Task directions
In your copy, include every line of the records exactly and no picture at all.

Exercise material
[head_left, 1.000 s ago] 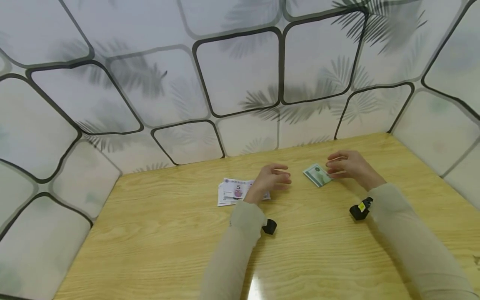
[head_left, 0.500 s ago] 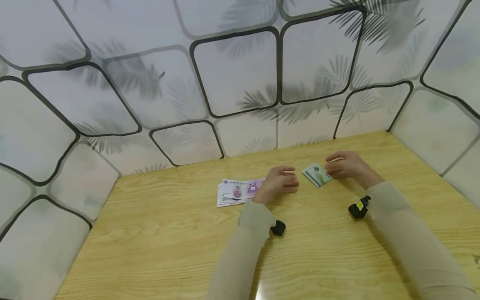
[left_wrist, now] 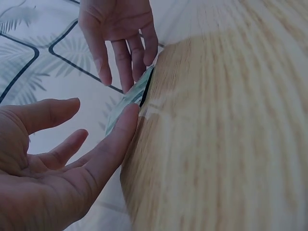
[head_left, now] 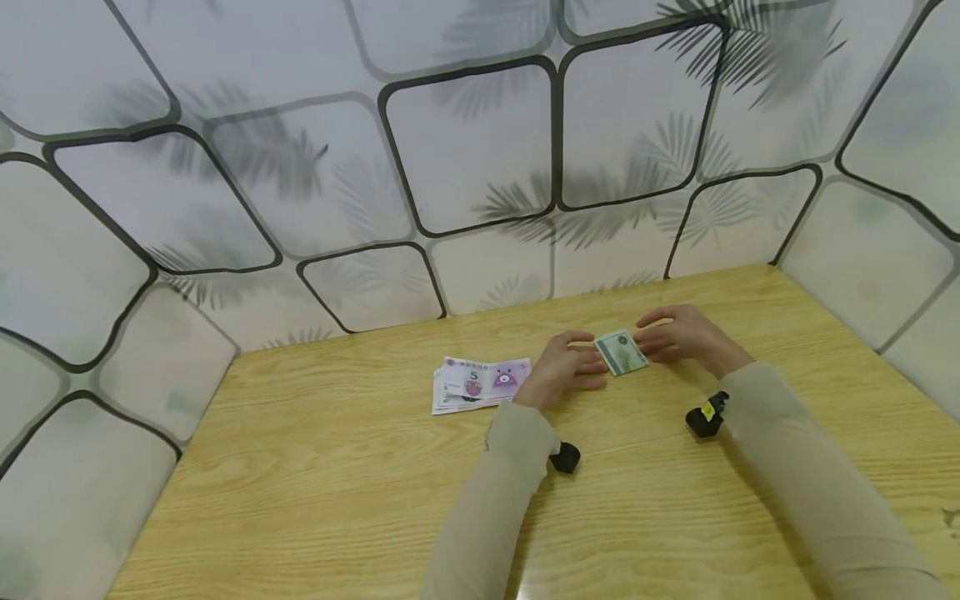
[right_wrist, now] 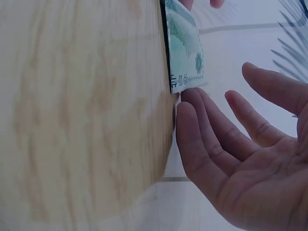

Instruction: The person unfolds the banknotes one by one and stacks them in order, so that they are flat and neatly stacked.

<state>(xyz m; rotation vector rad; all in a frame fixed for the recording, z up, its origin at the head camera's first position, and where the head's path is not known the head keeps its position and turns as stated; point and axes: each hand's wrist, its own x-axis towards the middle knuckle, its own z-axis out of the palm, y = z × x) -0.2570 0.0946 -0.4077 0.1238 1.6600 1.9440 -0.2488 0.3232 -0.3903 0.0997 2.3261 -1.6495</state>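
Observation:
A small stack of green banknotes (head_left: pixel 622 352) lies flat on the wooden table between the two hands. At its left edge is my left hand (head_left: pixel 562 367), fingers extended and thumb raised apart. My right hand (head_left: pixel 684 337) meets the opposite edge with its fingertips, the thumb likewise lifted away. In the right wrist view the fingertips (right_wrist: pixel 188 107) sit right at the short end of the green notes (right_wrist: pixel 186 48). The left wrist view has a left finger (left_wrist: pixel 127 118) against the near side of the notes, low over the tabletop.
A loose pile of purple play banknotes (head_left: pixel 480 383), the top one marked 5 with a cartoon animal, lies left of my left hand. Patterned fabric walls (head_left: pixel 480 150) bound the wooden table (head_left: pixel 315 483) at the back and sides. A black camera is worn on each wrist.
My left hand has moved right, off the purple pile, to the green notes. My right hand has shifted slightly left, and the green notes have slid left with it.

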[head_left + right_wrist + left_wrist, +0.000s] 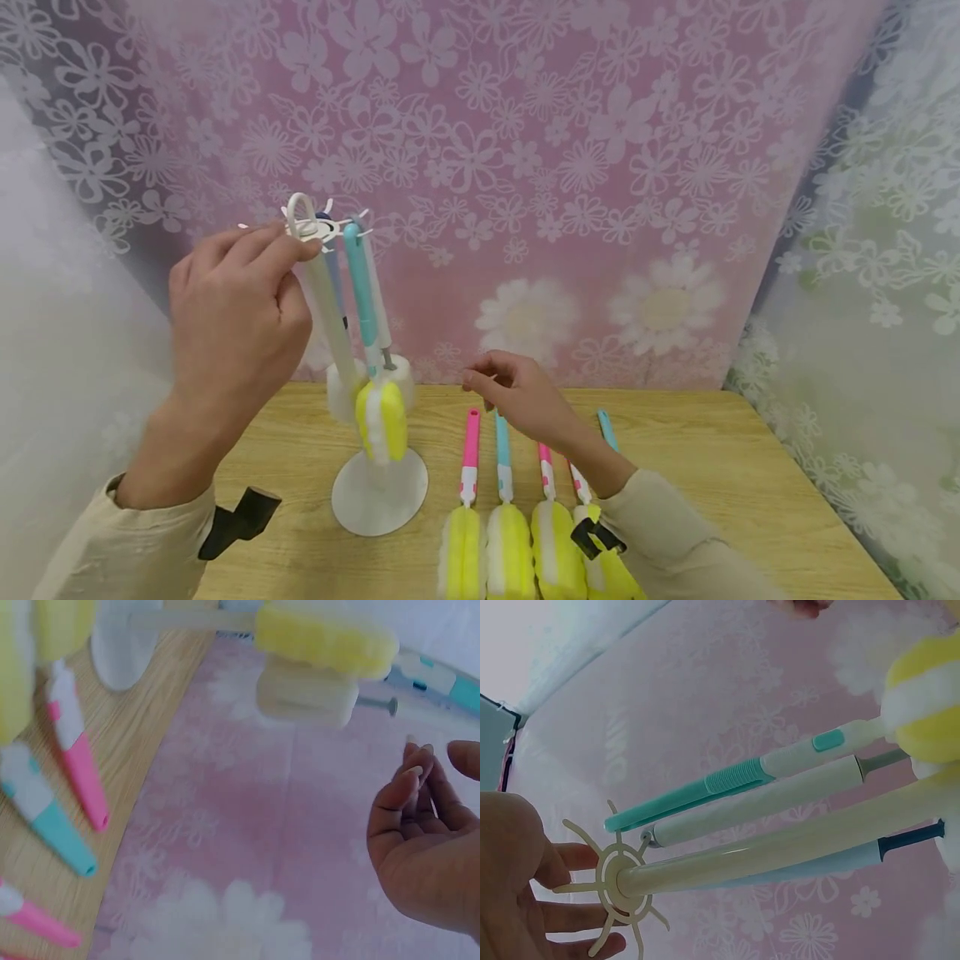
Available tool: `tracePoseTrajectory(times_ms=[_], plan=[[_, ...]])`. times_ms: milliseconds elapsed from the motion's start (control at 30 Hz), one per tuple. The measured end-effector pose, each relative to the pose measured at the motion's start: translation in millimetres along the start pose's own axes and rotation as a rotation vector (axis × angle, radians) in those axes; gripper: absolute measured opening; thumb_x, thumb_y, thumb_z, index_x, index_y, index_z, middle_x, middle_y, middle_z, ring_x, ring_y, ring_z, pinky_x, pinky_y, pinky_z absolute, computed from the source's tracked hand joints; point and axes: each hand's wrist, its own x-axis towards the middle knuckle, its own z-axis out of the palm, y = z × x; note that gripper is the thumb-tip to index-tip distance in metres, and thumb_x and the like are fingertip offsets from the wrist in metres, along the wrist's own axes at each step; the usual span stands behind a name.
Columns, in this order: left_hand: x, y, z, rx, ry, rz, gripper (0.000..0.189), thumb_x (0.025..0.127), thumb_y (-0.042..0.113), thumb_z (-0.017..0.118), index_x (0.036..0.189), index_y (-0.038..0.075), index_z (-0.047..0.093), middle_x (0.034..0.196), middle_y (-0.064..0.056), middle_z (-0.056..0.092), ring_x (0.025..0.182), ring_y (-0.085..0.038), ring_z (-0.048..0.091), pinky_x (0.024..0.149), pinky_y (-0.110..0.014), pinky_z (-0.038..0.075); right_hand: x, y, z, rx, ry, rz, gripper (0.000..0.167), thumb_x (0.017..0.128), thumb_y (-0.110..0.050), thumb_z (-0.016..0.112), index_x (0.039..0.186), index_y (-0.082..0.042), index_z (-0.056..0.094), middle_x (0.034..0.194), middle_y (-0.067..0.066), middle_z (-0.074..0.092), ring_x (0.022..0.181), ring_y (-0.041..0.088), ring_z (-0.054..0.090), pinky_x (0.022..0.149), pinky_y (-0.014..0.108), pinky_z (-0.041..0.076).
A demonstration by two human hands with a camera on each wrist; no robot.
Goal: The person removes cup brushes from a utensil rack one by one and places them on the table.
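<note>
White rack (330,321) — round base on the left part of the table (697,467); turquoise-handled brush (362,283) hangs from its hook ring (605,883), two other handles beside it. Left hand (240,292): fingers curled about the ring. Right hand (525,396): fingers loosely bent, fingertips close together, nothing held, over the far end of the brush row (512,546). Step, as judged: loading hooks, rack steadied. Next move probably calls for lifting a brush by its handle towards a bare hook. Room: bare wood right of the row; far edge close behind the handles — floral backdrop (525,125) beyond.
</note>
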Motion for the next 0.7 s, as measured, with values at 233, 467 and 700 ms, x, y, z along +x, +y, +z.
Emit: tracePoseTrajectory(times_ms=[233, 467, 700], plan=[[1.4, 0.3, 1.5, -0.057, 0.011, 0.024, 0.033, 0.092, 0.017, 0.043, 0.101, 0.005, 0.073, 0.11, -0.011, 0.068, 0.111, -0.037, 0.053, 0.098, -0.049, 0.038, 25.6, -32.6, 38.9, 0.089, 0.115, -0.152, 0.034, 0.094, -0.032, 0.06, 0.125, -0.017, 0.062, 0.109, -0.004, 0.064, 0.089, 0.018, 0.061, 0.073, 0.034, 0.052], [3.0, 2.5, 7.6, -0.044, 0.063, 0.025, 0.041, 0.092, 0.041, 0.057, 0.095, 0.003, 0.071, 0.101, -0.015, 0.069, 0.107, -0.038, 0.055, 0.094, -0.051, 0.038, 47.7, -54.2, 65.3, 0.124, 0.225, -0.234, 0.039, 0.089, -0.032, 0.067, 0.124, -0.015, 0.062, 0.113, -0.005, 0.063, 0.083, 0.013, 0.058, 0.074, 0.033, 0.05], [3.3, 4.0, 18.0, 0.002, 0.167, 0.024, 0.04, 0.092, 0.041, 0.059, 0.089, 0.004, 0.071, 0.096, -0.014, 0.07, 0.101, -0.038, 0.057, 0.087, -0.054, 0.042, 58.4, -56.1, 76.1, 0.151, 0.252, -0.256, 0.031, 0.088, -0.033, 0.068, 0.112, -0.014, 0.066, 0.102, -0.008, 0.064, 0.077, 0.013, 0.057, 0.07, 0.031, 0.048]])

Written reply
[head_left, 1.000 s ago] 
[head_left, 0.500 s ago] 
[left_wrist, now] 
[head_left, now] 
[right_wrist, now] 

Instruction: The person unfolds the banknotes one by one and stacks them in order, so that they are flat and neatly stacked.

<state>(xyz m; rotation vector rad; all in a frame fixed for the recording, z up, its origin at the head camera's first position, and where the head's path is not known the head keeps its position and turns as stated; point and axes: each hand's wrist, its own x-axis towards the middle knuckle, its own z-axis out of the palm, y = z × x) -0.2570 0.0946 -0.4077 0.1238 1.6600 1.9440 -0.2488 0.3232 -0.3903 0.0997 2.3261 -1.6495</state>
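Observation:
A small stack of green banknotes (head_left: pixel 622 352) lies flat on the wooden table between the two hands. At its left edge is my left hand (head_left: pixel 562 367), fingers extended and thumb raised apart. My right hand (head_left: pixel 684 337) meets the opposite edge with its fingertips, the thumb likewise lifted away. In the right wrist view the fingertips (right_wrist: pixel 188 107) sit right at the short end of the green notes (right_wrist: pixel 186 48). The left wrist view has a left finger (left_wrist: pixel 127 118) against the near side of the notes, low over the tabletop.
A loose pile of purple play banknotes (head_left: pixel 480 383), the top one marked 5 with a cartoon animal, lies left of my left hand. Patterned fabric walls (head_left: pixel 480 150) bound the wooden table (head_left: pixel 315 483) at the back and sides. A black camera is worn on each wrist.
My left hand has moved right, off the purple pile, to the green notes. My right hand has shifted slightly left, and the green notes have slid left with it.
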
[head_left + right_wrist + left_wrist, +0.000s] 
Available tool: `tracePoseTrajectory(times_ms=[_], plan=[[_, ...]])`. times_ms: milliseconds elapsed from the motion's start (control at 30 Hz), one per tuple. The measured end-effector pose, each relative to the pose measured at the motion's start: translation in millimetres along the start pose's own axes and rotation as a rotation vector (axis × angle, radians) in those axes; gripper: absolute measured opening; thumb_x, thumb_y, thumb_z, index_x, index_y, index_z, middle_x, middle_y, middle_z, ring_x, ring_y, ring_z, pinky_x, pinky_y, pinky_z absolute, computed from the source's tracked hand joints; point and axes: each hand's wrist, its own x-axis towards the middle knuckle, its own z-axis out of the palm, y = z × x; note that gripper is the thumb-tip to index-tip distance in metres, and thumb_x and the like are fingertip offsets from the wrist in metres, along the wrist's own axes at each step; the usual span stands behind a name.
Columns, in this order: left_hand: x, y, z, rx, ry, rz, gripper (0.000..0.189), thumb_x (0.025..0.127), thumb_y (-0.042..0.113), thumb_z (-0.017..0.118), index_x (0.036..0.189), index_y (-0.038..0.075), index_z (-0.047..0.093), middle_x (0.034..0.196), middle_y (-0.064..0.056), middle_z (-0.056..0.092), ring_x (0.025..0.182), ring_y (-0.085..0.038), ring_z (-0.048..0.091), pinky_x (0.024..0.149), pinky_y (-0.110..0.014), pinky_z (-0.038..0.075); right_hand: x, y, z, rx, ry, rz, gripper (0.000..0.167), thumb_x (0.017..0.128), thumb_y (-0.110..0.050), thumb_z (-0.016..0.112), index_x (0.039..0.186), index_y (-0.082..0.042), index_z (-0.056..0.094), middle_x (0.034..0.194), middle_y (-0.067..0.066), middle_z (-0.074..0.092), ring_x (0.022..0.181), ring_y (-0.041..0.088), ring_z (-0.054..0.090), pinky_x (0.022..0.149), pinky_y (-0.014..0.108), pinky_z (-0.041..0.076).
A demonstration by two human hands with a camera on each wrist; no robot.
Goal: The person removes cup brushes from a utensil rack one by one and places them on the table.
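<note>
White rack (330,321) — round base on the left part of the table (697,467); turquoise-handled brush (362,283) hangs from its hook ring (605,883), two other handles beside it. Left hand (240,292): fingers curled about the ring. Right hand (525,396): fingers loosely bent, fingertips close together, nothing held, over the far end of the brush row (512,546). Step, as judged: loading hooks, rack steadied. Next move probably calls for lifting a brush by its handle towards a bare hook. Room: bare wood right of the row; far edge close behind the handles — floral backdrop (525,125) beyond.
</note>
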Motion for the next 0.7 s, as measured, with values at 233, 467 and 700 ms, x, y, z along +x, +y, +z.
Emit: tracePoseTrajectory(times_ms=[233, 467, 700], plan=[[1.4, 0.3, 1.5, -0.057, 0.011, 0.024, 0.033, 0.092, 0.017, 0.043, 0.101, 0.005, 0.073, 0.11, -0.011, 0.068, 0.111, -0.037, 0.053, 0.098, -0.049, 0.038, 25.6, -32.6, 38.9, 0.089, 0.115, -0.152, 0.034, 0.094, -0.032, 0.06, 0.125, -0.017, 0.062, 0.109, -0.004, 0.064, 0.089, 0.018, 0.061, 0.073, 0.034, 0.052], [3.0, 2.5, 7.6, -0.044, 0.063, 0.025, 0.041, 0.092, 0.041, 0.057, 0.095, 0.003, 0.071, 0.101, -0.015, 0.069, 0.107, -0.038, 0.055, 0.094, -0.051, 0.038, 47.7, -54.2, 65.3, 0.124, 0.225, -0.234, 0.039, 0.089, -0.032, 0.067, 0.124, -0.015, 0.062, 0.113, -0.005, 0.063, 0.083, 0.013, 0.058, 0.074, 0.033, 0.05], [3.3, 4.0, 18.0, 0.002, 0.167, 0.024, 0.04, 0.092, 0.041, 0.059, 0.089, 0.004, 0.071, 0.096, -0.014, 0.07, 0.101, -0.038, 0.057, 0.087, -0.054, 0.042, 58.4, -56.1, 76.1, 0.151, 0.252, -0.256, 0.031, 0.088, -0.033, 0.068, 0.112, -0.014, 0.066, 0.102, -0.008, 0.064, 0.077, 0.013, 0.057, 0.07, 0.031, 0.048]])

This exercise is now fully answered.